> [Exercise]: Your answer must match the records word for word and contain no pictures.

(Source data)
*** Begin section ***

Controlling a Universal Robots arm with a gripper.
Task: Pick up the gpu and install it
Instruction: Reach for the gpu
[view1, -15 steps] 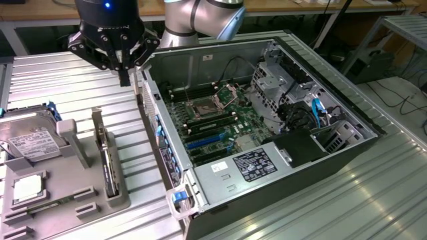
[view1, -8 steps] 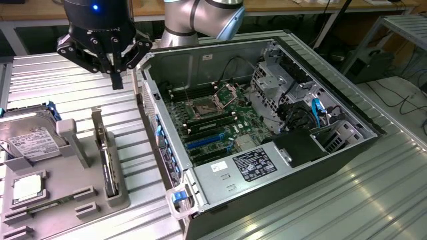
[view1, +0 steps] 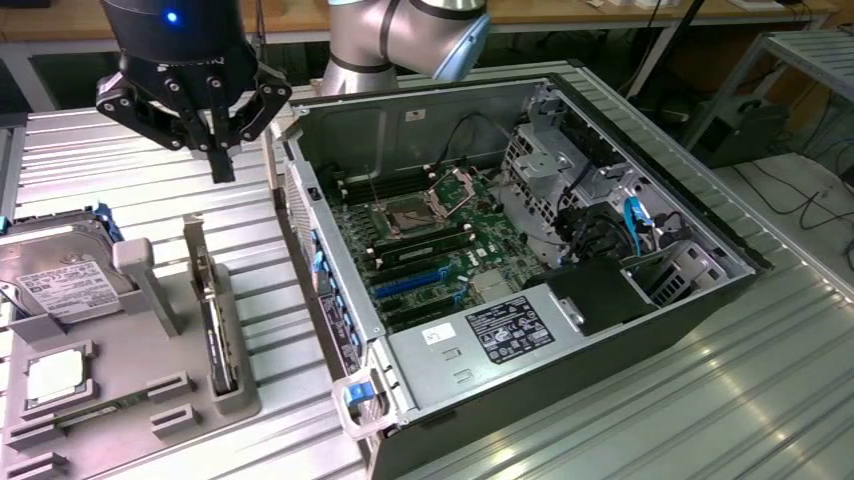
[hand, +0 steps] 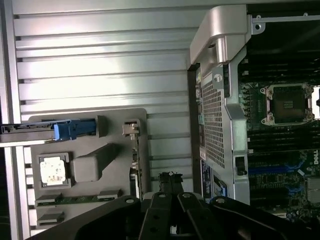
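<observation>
Item: we record one black multi-link tool (view1: 222, 168) on the grey arm, fingers pressed together and pointing down, holding nothing, poised in the air over the ribbed aluminium desk (view1: 694, 400). Task's thing: the thin dark gpu card with silver end bracket (view1: 216, 325), standing edge-on in a slot of the grey moulded parts tray (view1: 147, 400). From the tool it lies below and a little out from the fingertips, apart from them, on the tray's edge nearest the case; in the wrist view the gpu card (hand: 134, 162) sits just beside the tool (hand: 170, 177) tips, not under them. Long axis: we judge it runs parallel to the adjacent side wall of the open black computer case (view1: 747, 255), bracket end closer to the tool. Also on the tray, beyond the card from the case: a silver hard drive with white label (view1: 60, 285) and a square silver processor chip (view1: 56, 375). The case is to the tool's other side, with its green motherboard (view1: 441, 250) exposed. Status, by our reckoning: card not yet picked up.
</observation>
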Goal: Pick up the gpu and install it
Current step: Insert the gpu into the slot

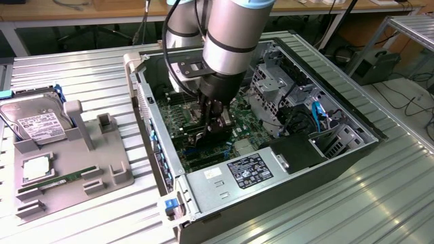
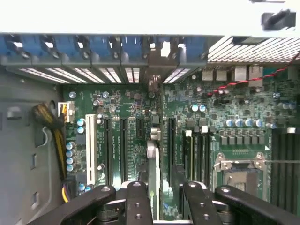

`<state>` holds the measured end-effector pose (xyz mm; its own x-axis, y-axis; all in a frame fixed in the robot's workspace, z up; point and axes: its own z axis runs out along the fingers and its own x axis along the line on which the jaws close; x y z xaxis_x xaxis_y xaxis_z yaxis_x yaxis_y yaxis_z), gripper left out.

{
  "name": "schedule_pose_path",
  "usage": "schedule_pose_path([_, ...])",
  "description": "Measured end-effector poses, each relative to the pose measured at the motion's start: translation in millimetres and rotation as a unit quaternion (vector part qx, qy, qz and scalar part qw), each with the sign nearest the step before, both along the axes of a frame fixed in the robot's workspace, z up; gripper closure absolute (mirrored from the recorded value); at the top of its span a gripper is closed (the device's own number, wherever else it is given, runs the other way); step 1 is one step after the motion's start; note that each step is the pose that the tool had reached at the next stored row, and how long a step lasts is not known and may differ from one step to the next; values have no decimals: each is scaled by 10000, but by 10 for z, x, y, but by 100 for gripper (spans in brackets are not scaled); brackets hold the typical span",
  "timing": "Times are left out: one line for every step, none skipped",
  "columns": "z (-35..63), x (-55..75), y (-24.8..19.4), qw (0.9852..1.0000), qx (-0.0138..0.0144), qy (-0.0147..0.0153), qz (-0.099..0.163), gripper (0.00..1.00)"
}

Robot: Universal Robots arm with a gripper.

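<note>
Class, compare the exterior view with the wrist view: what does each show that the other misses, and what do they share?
The exterior view adds the hard drive and RAM stick on the grey tray beside the case. The wrist view adds the white expansion slot and the CPU socket. Both share the green motherboard and the claw holding the gpu above it.

The gpu (image 2: 153, 140) stands edge-on over the motherboard's (image 2: 136, 117) expansion slots.

The black two-fingered pincer (image 1: 218, 122) is reaching down through the open side of the black metal computer case (image 1: 352, 152), hemmed in between the grey perforated drive cage (image 1: 271, 86) and the case's slotted rear wall (image 1: 150, 127), above the green motherboard (image 2: 131, 136).
</note>
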<state>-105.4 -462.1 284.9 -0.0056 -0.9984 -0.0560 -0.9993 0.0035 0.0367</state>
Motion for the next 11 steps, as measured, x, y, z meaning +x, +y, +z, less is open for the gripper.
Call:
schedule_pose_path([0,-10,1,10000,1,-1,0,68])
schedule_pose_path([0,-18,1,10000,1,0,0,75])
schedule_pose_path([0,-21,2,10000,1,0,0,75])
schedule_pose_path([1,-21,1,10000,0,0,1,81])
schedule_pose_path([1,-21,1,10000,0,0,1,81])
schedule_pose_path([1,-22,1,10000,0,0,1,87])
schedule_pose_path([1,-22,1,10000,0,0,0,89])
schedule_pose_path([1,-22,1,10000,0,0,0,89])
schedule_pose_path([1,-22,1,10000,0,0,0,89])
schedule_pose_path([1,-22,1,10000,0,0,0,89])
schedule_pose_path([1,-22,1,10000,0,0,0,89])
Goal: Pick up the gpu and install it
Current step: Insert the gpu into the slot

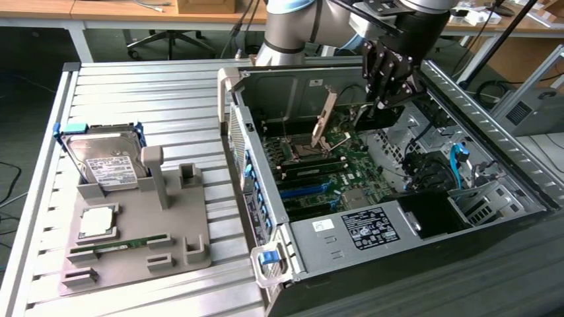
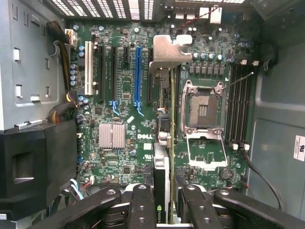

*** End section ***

> [Solution for this exercise]:
Controlling a Universal Robots arm with a gripper.
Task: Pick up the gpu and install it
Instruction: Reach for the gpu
[view1, -15 steps] 
[view1, -8 steps] 
[view1, +0 steps] 
[hand, +0 steps] 
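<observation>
Item: we record one black multi-link tool (view1: 222, 168) on the grey arm, fingers pressed together and pointing down, holding nothing, poised in the air over the ribbed aluminium desk (view1: 694, 400). Task's thing: the thin dark gpu card with silver end bracket (view1: 216, 325), standing edge-on in a slot of the grey moulded parts tray (view1: 147, 400). From the tool it lies below and a little out from the fingertips, apart from them, on the tray's edge nearest the case; in the wrist view the gpu card (hand: 134, 162) sits just beside the tool (hand: 170, 177) tips, not under them. Long axis: we judge it runs parallel to the adjacent side wall of the open black computer case (view1: 747, 255), bracket end closer to the tool. Also on the tray, beyond the card from the case: a silver hard drive with white label (view1: 60, 285) and a square silver processor chip (view1: 56, 375). The case is to the tool's other side, with its green motherboard (view1: 441, 250) exposed. Status, by our reckoning: card not yet picked up.
</observation>
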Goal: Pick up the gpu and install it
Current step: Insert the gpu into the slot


`<state>` holds the measured end-effector pose (xyz mm; its own x-axis, y-axis; all in a frame fixed in the robot's workspace, z up; point and axes: its own z axis runs out along the fingers and its own x axis along the line on which the jaws close; x y z xaxis_x xaxis_y xaxis_z yaxis_x yaxis_y yaxis_z), gripper left out.

{
  "name": "schedule_pose_path",
  "usage": "schedule_pose_path([_, ...])",
  "description": "Measured end-effector poses, each relative to the pose measured at the motion's start: translation in millimetres and rotation as a unit quaternion (vector part qx, qy, qz and scalar part qw), each with the sign nearest the step before, both along the axes of a frame fixed in the robot's workspace, z up; gripper closure absolute (mirrored from the recorded value); at the top of its span a gripper is closed (the device's own number, wherever else it is given, runs the other way); step 1 is one step after the motion's start; note that each step is the pose that the tool had reached at the next stored row, and how long a step lasts is not known and may differ from one step to the next; values have no decimals: each is scaled by 10000, but by 10 for z, x, y, but by 100 for gripper (spans in brackets are not scaled); brackets hold the typical span",
  "timing": "Times are left out: one line for every step, none skipped",
  "columns": "z (-35..63), x (-55..75), y (-24.8..19.4), qw (0.9852..1.0000), qx (-0.0138..0.0144), qy (-0.0147..0.0153), qz (-0.099..0.163), gripper (0.00..1.00)"
}

Robot: Universal Robots arm with a gripper.

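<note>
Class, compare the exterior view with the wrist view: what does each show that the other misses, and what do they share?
The exterior view adds the hard drive and RAM stick on the grey tray beside the case. The wrist view adds the white expansion slot and the CPU socket. Both share the green motherboard and the claw holding the gpu above it.

The gpu (image 2: 153, 140) stands edge-on over the motherboard's (image 2: 136, 117) expansion slots.

The black two-fingered pincer (image 1: 218, 122) is reaching down through the open side of the black metal computer case (image 1: 352, 152), hemmed in between the grey perforated drive cage (image 1: 271, 86) and the case's slotted rear wall (image 1: 150, 127), above the green motherboard (image 2: 131, 136).
</note>
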<state>-105.4 -462.1 284.9 -0.0056 -0.9984 -0.0560 -0.9993 0.0035 0.0367</state>
Motion for the next 11 steps, as measured, x, y, z meaning +x, +y, +z, less is open for the gripper.
Call:
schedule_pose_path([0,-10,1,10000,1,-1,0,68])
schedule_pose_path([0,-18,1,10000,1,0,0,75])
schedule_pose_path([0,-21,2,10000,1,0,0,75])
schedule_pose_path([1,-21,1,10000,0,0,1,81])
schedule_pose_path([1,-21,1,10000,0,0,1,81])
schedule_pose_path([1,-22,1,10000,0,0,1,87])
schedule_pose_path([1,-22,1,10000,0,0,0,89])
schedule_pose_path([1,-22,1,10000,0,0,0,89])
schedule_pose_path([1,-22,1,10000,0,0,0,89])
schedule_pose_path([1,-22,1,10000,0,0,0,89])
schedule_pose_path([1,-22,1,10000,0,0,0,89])
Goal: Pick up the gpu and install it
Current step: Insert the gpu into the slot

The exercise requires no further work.